Leave the house, lock up, return the key to its resting place. Back down to the car.

I wish I hadn’t left it so late – the light
is dimming behind thick cloud – but I’m not too concerned. I’ll follow the road down to Capel-y-ffin, then either stop
there for the night or, if the roads are okay, get out to Abergavenny or even back to Cardiff.

If for any reason the car gets stuck, and it might, I’ll simply follow the tyre tracks by foot. It’s no more than a few miles to Capel-y-ffin. Probably not even as far as that
to the
first inhabited house. It’s cold, but hardly murderous. I have a torch. I’ll walk fast. And if that really doesn’t work for any reason, I’ll spend the night in the car. I
have a sleeping bag, water and chocolate – my chocolate, that is, not the stuff Buzz gave me, which is already gone. My petrol tank is nearly full. I’ll run the engine through the night
if I have to.

You’ll get
through this, Griffiths. No worries.

And it’s true. I will get through this. I’m not worried.

I change my wet hiking boots for my dry office ones, which are in any case easier to drive in. Then, proceeding with extreme caution, headlights on full beam, I start to creep down the hill.

 

 

 

 

33

 

 

 

 

It goes okay. I’m not likely to win prizes for extreme-cold-weather driving, but I don’t have to. Admittedly I do get stuck early on. I’m going so slowly that
when I come to a slight rise in the road – it mostly curves steadily down – I don’t have the speed or the traction to ascend.

Silly girl.

What would Buzz do?

He’d ramp
it up. I reverse back up the road as far as I can. The snow is cold enough and hard enough that the existing tyre tracks nudge me back onto the road if I start to drift off. I
move forward with more speed. Get higher up the hill this time, before coming to a stop, wheels spinning purposelessly on ice. So reverse back again, farther than before. Move forward faster.
It’s exciting, actually.
This time, I sail up the hill no problems and am so pleased with myself that I have to stop the car to enjoy the moment. In the valley far below me, I see the first
lights twinkling through the twilight.

I feel a rush of something. I’m not always good at naming my feelings – it’s something I used to practise by rote with doctors – and pride isn’t something I feel
often enough for me to
feel very confident about spotting it when it comes. But this feeling – warm, happy, a bit excited – is pride, I think. I spend a few moments letting myself feel
it, what it’s like. It’s partly, of course, the computer I have on the back seat. The fact that I was right to explore Mortimer.
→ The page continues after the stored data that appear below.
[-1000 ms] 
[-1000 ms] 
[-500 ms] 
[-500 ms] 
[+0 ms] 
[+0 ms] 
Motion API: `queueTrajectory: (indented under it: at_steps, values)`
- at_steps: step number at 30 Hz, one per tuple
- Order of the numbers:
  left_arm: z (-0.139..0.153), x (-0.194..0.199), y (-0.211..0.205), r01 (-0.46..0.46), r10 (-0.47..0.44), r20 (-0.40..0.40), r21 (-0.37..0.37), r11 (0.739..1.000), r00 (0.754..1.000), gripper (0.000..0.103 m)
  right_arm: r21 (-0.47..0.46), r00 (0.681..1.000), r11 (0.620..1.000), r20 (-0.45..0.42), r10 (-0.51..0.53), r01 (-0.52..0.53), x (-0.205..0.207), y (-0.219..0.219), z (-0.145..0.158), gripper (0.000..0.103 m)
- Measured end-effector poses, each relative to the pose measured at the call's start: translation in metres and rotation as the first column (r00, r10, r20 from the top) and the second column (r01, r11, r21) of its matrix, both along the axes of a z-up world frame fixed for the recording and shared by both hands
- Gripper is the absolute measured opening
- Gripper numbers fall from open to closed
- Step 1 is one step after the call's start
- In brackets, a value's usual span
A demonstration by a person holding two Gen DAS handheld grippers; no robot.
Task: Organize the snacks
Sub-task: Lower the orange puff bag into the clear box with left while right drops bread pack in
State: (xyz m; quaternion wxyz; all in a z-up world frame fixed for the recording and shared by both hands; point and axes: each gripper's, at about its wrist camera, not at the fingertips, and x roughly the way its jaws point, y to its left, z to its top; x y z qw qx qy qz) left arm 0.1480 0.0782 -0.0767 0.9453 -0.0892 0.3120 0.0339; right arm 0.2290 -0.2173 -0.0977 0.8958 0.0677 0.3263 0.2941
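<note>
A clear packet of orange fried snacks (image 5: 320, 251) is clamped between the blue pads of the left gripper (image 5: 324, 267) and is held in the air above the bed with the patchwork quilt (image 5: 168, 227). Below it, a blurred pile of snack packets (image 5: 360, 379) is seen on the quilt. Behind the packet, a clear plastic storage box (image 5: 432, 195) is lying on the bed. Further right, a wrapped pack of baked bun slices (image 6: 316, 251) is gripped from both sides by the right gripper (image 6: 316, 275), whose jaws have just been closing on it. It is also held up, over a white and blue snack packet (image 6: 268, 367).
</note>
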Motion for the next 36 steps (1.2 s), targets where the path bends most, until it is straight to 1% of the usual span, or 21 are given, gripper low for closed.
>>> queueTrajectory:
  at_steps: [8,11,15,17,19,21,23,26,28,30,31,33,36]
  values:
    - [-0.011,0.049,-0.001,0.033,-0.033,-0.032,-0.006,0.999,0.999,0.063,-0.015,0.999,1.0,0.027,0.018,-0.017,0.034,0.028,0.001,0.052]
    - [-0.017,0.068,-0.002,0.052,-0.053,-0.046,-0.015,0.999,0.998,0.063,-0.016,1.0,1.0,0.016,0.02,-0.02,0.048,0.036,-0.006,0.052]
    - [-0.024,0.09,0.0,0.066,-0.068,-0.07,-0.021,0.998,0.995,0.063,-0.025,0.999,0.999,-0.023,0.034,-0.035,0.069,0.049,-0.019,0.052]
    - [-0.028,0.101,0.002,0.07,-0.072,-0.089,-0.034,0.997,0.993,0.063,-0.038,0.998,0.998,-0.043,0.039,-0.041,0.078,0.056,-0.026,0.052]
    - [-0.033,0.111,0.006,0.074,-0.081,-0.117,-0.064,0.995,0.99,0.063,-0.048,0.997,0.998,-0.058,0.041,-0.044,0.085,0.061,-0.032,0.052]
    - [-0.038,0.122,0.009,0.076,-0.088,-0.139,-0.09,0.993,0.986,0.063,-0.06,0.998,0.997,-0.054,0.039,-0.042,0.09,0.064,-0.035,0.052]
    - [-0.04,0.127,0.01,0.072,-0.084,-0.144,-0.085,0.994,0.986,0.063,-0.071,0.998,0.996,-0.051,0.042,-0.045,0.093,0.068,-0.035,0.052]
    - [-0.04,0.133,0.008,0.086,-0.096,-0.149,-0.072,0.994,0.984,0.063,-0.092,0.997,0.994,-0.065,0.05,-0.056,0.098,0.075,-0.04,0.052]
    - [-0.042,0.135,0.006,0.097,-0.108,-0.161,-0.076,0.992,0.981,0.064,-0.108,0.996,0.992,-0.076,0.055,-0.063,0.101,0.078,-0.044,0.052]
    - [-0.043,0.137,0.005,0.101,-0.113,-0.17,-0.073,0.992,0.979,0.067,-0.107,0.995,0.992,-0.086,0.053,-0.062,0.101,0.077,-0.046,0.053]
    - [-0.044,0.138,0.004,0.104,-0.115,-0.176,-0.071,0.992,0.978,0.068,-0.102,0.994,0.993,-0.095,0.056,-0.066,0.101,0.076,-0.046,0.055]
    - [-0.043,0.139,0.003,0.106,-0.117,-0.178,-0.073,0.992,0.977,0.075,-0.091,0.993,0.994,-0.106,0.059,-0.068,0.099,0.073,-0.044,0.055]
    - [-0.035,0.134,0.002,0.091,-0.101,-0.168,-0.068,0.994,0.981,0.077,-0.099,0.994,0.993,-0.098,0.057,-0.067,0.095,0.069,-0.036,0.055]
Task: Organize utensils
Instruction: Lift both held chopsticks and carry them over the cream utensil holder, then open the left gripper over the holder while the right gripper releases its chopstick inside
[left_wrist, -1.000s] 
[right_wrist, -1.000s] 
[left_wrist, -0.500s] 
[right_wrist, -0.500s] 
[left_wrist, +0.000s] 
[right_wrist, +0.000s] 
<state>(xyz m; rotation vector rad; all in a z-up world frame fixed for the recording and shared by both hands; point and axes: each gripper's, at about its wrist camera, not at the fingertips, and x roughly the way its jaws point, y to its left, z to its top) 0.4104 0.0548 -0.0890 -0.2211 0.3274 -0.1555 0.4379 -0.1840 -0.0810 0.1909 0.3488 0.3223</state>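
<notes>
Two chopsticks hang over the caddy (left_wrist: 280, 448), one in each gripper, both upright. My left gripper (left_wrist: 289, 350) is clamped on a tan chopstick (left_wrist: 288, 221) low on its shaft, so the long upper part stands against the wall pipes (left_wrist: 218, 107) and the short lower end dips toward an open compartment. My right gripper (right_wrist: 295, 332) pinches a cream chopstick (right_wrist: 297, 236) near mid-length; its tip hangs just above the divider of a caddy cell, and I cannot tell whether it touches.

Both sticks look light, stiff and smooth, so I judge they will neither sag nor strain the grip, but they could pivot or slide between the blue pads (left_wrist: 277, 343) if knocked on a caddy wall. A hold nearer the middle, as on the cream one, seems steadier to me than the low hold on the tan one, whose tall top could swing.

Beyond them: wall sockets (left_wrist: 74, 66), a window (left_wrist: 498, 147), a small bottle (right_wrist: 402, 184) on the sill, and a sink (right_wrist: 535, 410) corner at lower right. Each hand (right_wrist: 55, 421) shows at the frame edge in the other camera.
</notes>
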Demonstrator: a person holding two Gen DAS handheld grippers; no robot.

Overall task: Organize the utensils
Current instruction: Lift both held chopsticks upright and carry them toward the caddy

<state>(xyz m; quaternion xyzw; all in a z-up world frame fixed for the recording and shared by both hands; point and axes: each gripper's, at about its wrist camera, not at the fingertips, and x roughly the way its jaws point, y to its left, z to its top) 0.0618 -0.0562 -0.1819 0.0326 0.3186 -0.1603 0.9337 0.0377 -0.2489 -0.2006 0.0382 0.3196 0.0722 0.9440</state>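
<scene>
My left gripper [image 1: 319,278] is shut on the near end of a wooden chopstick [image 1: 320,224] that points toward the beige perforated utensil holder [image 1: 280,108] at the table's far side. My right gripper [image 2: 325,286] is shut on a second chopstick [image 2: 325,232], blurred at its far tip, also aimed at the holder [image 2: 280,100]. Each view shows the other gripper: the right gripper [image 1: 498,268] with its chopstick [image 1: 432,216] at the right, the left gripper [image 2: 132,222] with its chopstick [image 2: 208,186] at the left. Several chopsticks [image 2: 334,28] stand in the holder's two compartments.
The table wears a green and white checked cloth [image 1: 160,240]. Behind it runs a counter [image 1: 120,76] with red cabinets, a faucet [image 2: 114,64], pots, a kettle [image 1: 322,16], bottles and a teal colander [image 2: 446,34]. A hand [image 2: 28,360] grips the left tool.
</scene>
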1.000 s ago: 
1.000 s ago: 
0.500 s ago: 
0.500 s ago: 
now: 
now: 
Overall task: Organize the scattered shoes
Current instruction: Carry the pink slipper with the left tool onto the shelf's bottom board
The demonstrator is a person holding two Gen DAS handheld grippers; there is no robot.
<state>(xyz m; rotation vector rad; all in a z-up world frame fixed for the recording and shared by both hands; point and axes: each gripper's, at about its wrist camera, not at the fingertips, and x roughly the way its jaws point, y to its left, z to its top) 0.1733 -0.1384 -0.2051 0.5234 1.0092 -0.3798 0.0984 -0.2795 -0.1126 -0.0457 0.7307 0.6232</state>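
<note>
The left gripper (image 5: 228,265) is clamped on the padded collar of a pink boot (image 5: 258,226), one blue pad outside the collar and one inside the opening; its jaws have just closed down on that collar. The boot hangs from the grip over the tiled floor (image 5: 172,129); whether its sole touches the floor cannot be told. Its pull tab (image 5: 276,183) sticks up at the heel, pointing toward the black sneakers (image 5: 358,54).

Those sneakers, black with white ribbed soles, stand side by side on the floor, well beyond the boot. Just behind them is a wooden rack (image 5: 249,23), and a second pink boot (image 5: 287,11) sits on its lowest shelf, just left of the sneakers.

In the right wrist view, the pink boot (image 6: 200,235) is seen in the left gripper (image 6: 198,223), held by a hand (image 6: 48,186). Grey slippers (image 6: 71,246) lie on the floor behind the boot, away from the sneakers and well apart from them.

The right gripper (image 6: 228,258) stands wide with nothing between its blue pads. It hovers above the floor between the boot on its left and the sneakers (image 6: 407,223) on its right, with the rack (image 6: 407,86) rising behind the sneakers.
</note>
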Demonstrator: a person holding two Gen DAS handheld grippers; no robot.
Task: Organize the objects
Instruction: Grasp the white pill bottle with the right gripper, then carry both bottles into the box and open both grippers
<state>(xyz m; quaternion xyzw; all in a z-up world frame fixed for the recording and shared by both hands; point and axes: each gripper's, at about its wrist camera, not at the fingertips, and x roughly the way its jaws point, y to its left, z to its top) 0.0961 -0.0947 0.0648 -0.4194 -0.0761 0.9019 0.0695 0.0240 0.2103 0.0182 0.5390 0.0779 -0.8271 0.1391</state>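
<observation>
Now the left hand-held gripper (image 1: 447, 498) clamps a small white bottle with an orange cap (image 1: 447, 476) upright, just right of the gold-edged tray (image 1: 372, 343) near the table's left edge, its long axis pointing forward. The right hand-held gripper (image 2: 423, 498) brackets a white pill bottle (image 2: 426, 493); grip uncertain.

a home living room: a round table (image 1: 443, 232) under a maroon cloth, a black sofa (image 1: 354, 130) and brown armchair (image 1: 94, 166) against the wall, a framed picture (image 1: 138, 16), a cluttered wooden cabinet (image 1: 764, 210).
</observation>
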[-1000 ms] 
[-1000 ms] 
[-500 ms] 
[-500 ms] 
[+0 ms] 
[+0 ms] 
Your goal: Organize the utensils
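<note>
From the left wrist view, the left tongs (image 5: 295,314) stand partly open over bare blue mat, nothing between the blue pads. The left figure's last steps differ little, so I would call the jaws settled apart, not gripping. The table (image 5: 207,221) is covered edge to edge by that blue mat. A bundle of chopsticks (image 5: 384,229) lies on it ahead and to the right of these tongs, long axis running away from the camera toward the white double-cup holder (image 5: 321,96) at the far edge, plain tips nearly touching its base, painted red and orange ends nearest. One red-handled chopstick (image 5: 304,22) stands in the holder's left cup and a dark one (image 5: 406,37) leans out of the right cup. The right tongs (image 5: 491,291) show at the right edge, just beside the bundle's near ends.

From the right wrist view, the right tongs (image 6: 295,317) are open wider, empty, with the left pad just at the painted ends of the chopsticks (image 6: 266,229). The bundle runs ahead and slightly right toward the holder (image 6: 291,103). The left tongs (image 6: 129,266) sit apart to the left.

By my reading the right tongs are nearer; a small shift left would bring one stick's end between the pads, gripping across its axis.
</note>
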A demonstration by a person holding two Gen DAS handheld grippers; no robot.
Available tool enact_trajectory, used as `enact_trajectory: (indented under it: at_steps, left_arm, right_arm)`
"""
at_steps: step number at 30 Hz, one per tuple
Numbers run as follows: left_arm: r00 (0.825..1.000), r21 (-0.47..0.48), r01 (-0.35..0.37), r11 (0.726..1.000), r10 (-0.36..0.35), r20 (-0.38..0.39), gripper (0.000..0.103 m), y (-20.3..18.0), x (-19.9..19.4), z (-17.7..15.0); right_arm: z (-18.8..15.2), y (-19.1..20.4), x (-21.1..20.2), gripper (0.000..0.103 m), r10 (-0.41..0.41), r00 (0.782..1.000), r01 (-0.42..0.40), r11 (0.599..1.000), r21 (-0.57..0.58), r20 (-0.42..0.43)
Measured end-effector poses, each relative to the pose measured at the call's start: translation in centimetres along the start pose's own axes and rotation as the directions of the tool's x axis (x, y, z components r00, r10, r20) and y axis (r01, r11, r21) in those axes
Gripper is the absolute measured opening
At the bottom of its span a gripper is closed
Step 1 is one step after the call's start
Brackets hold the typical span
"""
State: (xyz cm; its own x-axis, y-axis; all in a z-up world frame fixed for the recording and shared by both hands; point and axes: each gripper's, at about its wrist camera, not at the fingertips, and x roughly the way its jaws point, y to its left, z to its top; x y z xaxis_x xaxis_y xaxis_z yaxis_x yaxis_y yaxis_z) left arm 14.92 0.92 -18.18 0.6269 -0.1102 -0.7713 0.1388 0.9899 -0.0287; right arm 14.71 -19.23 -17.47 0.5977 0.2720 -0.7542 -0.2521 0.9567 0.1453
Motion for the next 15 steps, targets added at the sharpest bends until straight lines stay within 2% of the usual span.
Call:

But it’s not mostly that. I know my detective work is good. It’s not something I worry about. But driving
a car in the snow? That’s something I’ve never done and would
expect myself to be plain useless at. This whole twenty-four hours, I’ve lit fires, cooked pasta, made tea, kept warm, shovelled my car out, got it out onto the road. That doesn’t make
me Buzz. Still less does it make me Lev. But a girl’s got to start somewhere and right now I feel pleased with myself.

Slipping back into gear,
I drive on.

Get to a fork in the road. I don’t remember this from before, but I was driving the other way, looking forwards. One way looks a bit more roadlike, but there are no tyre-tracks – or
no recent ones anyway – and the other route looks freshly driven. Peering cautiously down the slope, I see, joy of joys, a pair of red lights. Lights attached to that thing of beauty: a Land
Rover
four-by-four. Not caring now, I turn down the hill and drive up to the back of the Land Rover. As it sees me coming, it ploughs off into the snow to let me past.

I don’t especially want to pass it. I want to stick close and let the Land Rover watch me all the way down to Capel. So I pass the Land Rover, then stop.

Stop for two reasons.

One, to stay close to my saviours. Two, because
the track ends at a low barn, standing just above the rise of a stream.

This isn’t the road, it’s a field.

It’s not the way to Capel-y-ffin, it’s a dead end.

Sod it.

Not a big
sod it
, mind you. A small one. I’m pretty certain that my sporty little town car isn’t going to have the muscle to climb back up the hill I’ve just come down,
but I can either get the Land Rover to tow
me or I can just dump my car, come and get it when I can. The bright edge is taken from my pride, but not too badly.

I’m about to change back into my hiking boots, go and talk to the farmer, when I see that the farmer has swung his car round, pointing back up the hill. He probably knows he’s going
to need to tow me out of here.

The Land Rover cuts its lights. Two men tramp towards me
through the snow. I can’t see them. It’s not fully dark now, but almost.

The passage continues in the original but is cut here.